Current area: HOME -> Microsoft's P-Code Implementation

Microsoft's P-Code Implementation
by John Chamberlain

This article was originally published in the March 2001 issue of VB Online Magazine.

About the Author: John Chamberlain is a long-time developer in the Boston area. Currently he is a senior developer at Invantage, Inc. Reach him by e-mail at or drop by his web site
http://johnc.ne.mediaone.net/.

Suggested Tools:
Visual Basic 6 and a debugger.

Resources:
Inside the Java Virtual Machine by Bill Venners. McGraw-Hill, 1998. ISBN 0-07-913248-0

Use the P-Code Extractor to disassemble VBA byte codes.

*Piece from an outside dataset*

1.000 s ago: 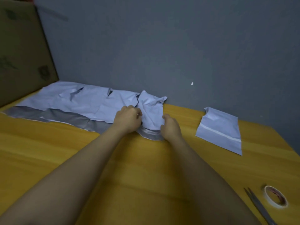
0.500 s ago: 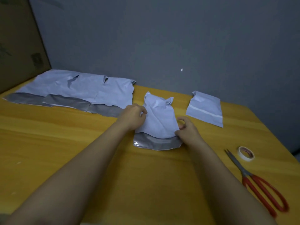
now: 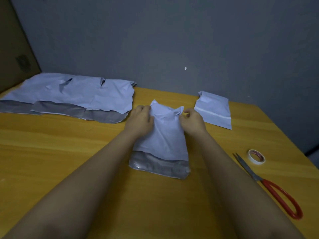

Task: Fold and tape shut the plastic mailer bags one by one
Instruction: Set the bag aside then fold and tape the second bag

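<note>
Unfolded mailers (image 3: 69,95): overlapping row, far left of the table (image 3: 51,152), grey flaps toward the viewer.

Left hand (image 3: 140,120): fingers curled onto the far left corner of the current mailer (image 3: 163,140).

Current mailer: table centre, between both forearms; long axis runs away from the viewer, grey flap at the near end, crumpled corners at the far end.

Right hand (image 3: 191,121): pinches the far right corner. Both hands equally near; the fold likely runs along the long axis.

Finished mailer (image 3: 214,109): beside the right hand.

Scissors (image 3: 269,185), tape roll (image 3: 256,156): right edge, nearer the right hand.
</note>
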`<act>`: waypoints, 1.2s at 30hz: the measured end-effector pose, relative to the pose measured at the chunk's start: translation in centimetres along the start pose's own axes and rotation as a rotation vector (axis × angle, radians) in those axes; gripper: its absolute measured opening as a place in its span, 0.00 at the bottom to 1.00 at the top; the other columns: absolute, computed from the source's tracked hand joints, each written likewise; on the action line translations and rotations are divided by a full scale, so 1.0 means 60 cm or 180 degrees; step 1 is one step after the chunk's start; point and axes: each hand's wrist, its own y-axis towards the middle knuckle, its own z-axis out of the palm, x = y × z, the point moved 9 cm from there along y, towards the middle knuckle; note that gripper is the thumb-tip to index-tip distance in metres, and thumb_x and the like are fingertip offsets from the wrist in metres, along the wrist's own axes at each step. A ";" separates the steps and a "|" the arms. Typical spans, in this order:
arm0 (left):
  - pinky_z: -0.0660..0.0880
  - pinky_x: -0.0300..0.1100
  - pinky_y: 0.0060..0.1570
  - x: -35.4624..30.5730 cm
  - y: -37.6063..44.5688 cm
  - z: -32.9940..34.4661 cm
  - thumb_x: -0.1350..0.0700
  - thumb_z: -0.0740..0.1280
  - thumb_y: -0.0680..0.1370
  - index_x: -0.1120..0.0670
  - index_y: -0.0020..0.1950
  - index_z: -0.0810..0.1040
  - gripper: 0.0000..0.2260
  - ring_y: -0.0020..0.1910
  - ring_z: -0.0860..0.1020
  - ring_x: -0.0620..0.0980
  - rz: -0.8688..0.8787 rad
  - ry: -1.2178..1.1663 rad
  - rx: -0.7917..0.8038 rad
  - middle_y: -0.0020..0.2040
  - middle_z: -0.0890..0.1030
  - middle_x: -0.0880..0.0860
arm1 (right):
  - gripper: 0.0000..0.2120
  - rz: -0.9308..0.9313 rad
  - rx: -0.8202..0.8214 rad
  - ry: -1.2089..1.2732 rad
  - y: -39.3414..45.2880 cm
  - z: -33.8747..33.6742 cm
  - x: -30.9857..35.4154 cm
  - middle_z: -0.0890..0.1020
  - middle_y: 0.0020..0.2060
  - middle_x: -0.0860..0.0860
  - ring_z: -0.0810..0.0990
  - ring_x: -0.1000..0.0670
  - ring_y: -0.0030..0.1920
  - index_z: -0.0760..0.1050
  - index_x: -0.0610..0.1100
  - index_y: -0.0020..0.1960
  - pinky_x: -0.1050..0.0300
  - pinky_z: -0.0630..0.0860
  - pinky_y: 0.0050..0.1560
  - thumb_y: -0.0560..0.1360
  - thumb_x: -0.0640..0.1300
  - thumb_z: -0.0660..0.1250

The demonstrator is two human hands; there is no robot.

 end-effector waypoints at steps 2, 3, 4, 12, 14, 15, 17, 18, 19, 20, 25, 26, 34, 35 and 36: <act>0.64 0.50 0.62 0.003 0.012 0.012 0.54 0.57 0.82 0.58 0.71 0.65 0.19 0.65 0.67 0.62 0.0055 -0.0017 0.0049 0.68 0.67 0.61 | 0.16 -0.0055 -0.0025 0.0024 0.024 0.020 -0.002 0.76 0.44 0.46 0.73 0.47 0.42 0.68 0.38 0.63 0.57 0.67 0.32 0.78 0.44 0.62; 0.64 0.49 0.61 0.008 0.019 0.020 0.53 0.56 0.82 0.59 0.72 0.64 0.19 0.65 0.67 0.62 0.0028 -0.0092 0.0105 0.68 0.67 0.62 | 0.16 -0.0040 -0.0007 0.0068 0.034 0.032 -0.006 0.75 0.41 0.47 0.73 0.47 0.42 0.67 0.38 0.63 0.57 0.66 0.33 0.78 0.43 0.63; 0.64 0.49 0.61 0.014 0.025 0.027 0.53 0.55 0.83 0.59 0.72 0.63 0.19 0.65 0.68 0.62 -0.0055 -0.0222 0.0181 0.68 0.67 0.63 | 0.16 -0.0001 -0.0005 0.0120 0.042 0.041 -0.011 0.74 0.40 0.48 0.74 0.47 0.43 0.67 0.38 0.63 0.56 0.67 0.35 0.77 0.43 0.63; 0.65 0.44 0.54 0.049 0.103 0.039 0.55 0.51 0.84 0.56 0.60 0.72 0.12 0.59 0.71 0.56 -0.0819 -0.1071 0.0359 0.66 0.71 0.63 | 0.16 0.0569 -0.0264 0.0803 0.091 0.043 -0.051 0.78 0.48 0.46 0.76 0.44 0.52 0.75 0.39 0.57 0.57 0.69 0.45 0.79 0.51 0.60; 0.64 0.42 0.43 0.056 0.125 0.041 0.54 0.54 0.83 0.51 0.39 0.67 0.12 0.47 0.69 0.53 -0.0835 -0.1180 0.0271 0.47 0.74 0.61 | 0.15 0.0625 -0.0185 0.0871 0.105 0.046 -0.056 0.76 0.38 0.47 0.74 0.44 0.44 0.76 0.40 0.42 0.57 0.67 0.42 0.79 0.51 0.62; 0.64 0.42 0.39 0.059 0.134 0.043 0.54 0.57 0.82 0.53 0.37 0.66 0.14 0.44 0.69 0.53 -0.0854 -0.1232 0.0229 0.41 0.74 0.59 | 0.15 0.0682 -0.0187 0.0954 0.113 0.046 -0.060 0.75 0.34 0.47 0.73 0.45 0.41 0.73 0.41 0.36 0.57 0.67 0.40 0.78 0.48 0.64; 0.66 0.42 0.39 0.065 0.151 0.044 0.55 0.60 0.81 0.58 0.40 0.70 0.12 0.42 0.70 0.53 -0.0899 -0.1351 0.0133 0.39 0.73 0.57 | 0.13 0.0880 -0.0201 0.1251 0.125 0.047 -0.072 0.74 0.32 0.46 0.71 0.46 0.38 0.71 0.42 0.33 0.56 0.68 0.38 0.75 0.43 0.65; 0.67 0.42 0.41 0.068 0.159 0.045 0.56 0.60 0.81 0.60 0.43 0.72 0.10 0.42 0.71 0.53 -0.0912 -0.1323 0.0092 0.40 0.74 0.57 | 0.10 0.0978 -0.0229 0.1382 0.131 0.046 -0.081 0.74 0.34 0.45 0.71 0.46 0.38 0.72 0.42 0.34 0.57 0.68 0.37 0.74 0.41 0.64; 0.66 0.42 0.42 0.073 0.165 0.046 0.57 0.58 0.81 0.60 0.45 0.71 0.09 0.43 0.71 0.53 -0.0960 -0.1256 0.0056 0.40 0.74 0.56 | 0.07 0.1051 -0.0242 0.1425 0.138 0.045 -0.089 0.73 0.35 0.46 0.71 0.46 0.38 0.73 0.42 0.37 0.58 0.68 0.36 0.74 0.40 0.63; 0.66 0.42 0.42 0.079 0.169 0.047 0.57 0.57 0.81 0.60 0.46 0.70 0.08 0.43 0.70 0.53 -0.1032 -0.1196 0.0031 0.39 0.72 0.55 | 0.06 0.1082 -0.0245 0.1391 0.143 0.045 -0.094 0.73 0.36 0.47 0.70 0.47 0.37 0.73 0.42 0.40 0.59 0.67 0.35 0.75 0.39 0.61; 0.65 0.42 0.39 0.097 0.185 0.068 0.56 0.56 0.82 0.61 0.50 0.69 0.08 0.42 0.70 0.52 -0.1173 -0.1019 0.0066 0.38 0.70 0.54 | 0.10 0.0841 -0.0184 0.0857 0.163 0.048 -0.099 0.72 0.38 0.46 0.70 0.46 0.39 0.69 0.41 0.39 0.59 0.65 0.33 0.79 0.39 0.57; 0.65 0.42 0.38 0.096 0.186 0.069 0.56 0.57 0.82 0.61 0.48 0.69 0.09 0.41 0.70 0.53 -0.1142 -0.1003 0.0046 0.37 0.70 0.54 | 0.13 0.0837 -0.0175 0.0843 0.164 0.047 -0.097 0.70 0.35 0.47 0.68 0.47 0.37 0.66 0.42 0.36 0.59 0.63 0.31 0.79 0.38 0.57; 0.70 0.46 0.47 0.068 0.160 0.024 0.52 0.57 0.82 0.60 0.59 0.72 0.13 0.49 0.74 0.55 -0.0617 -0.0822 -0.0338 0.52 0.76 0.58 | 0.14 -0.0126 -0.0605 0.0109 0.119 0.004 -0.036 0.75 0.56 0.45 0.73 0.45 0.56 0.71 0.42 0.63 0.51 0.73 0.55 0.79 0.43 0.58; 0.71 0.46 0.49 0.053 0.149 0.006 0.54 0.58 0.81 0.60 0.56 0.74 0.11 0.50 0.75 0.55 -0.0322 -0.0739 -0.0553 0.52 0.76 0.58 | 0.11 -0.0515 -0.0725 0.0058 0.101 -0.001 -0.011 0.75 0.55 0.45 0.73 0.46 0.56 0.74 0.42 0.60 0.51 0.73 0.54 0.79 0.43 0.60; 0.71 0.46 0.49 0.035 0.135 -0.009 0.55 0.59 0.81 0.59 0.52 0.75 0.09 0.49 0.74 0.55 0.0036 -0.0739 -0.0701 0.50 0.76 0.57 | 0.09 -0.0889 -0.0720 0.0027 0.083 0.000 0.012 0.76 0.53 0.47 0.73 0.47 0.54 0.76 0.42 0.56 0.51 0.73 0.53 0.78 0.42 0.62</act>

A key pillar of Microsoft's software tool strategy is Visual Basic for Applications. By standardizing this programming system across their product line they are simplifying their internal development and nurturing a large base of developers and power users who can work comfortably in the different environments. The underpinning of VBA is a complex stack machine that normally prevents the developer from determining the run-time logic of application code. With the Visual Basic add-in accompanying this article, the P-Code Extractor, you can extract and disassemble compiled byte codes and see VBA in its native state. I cover the basics of the instruction set and the mechanism of the stack machine to the extent that you will be able to follow the execution of a VBA program in a debugger.

Introduction to "Portable" Code

The first Pascal compilers ran on relatively obscure machines and the complexity of their design militated against porting of the compiler itself. The solution was a compiler that generated pseudo-opcodes that would run on a local interpreter and thus make Pascal truly portable across a wide range of platforms. It was called the "Pascal-P" compiler and its output was "P-code"1. A decade later Microsoft adopted the by-then familiar terms "p-code" and "p-code engine" for its stack machine. Portability was not a development priority, though, and since VB p-code was noticeably not portable the "p" morphed into "packed", stressing the small size of the execution byte package. After Sun's Java blitzed the web world in 1995, Microsoft responded by changing the name of the p-code engine to the more sexy "VB Virtual Machine". This term is a misnomer, however, because whereas Java's opcode set does represent an abstraction of a CPU instruction set, Microsoft's p-codes are an abstraction of a programming language and environment. A better term for the engine would be the "VB Virtual Language".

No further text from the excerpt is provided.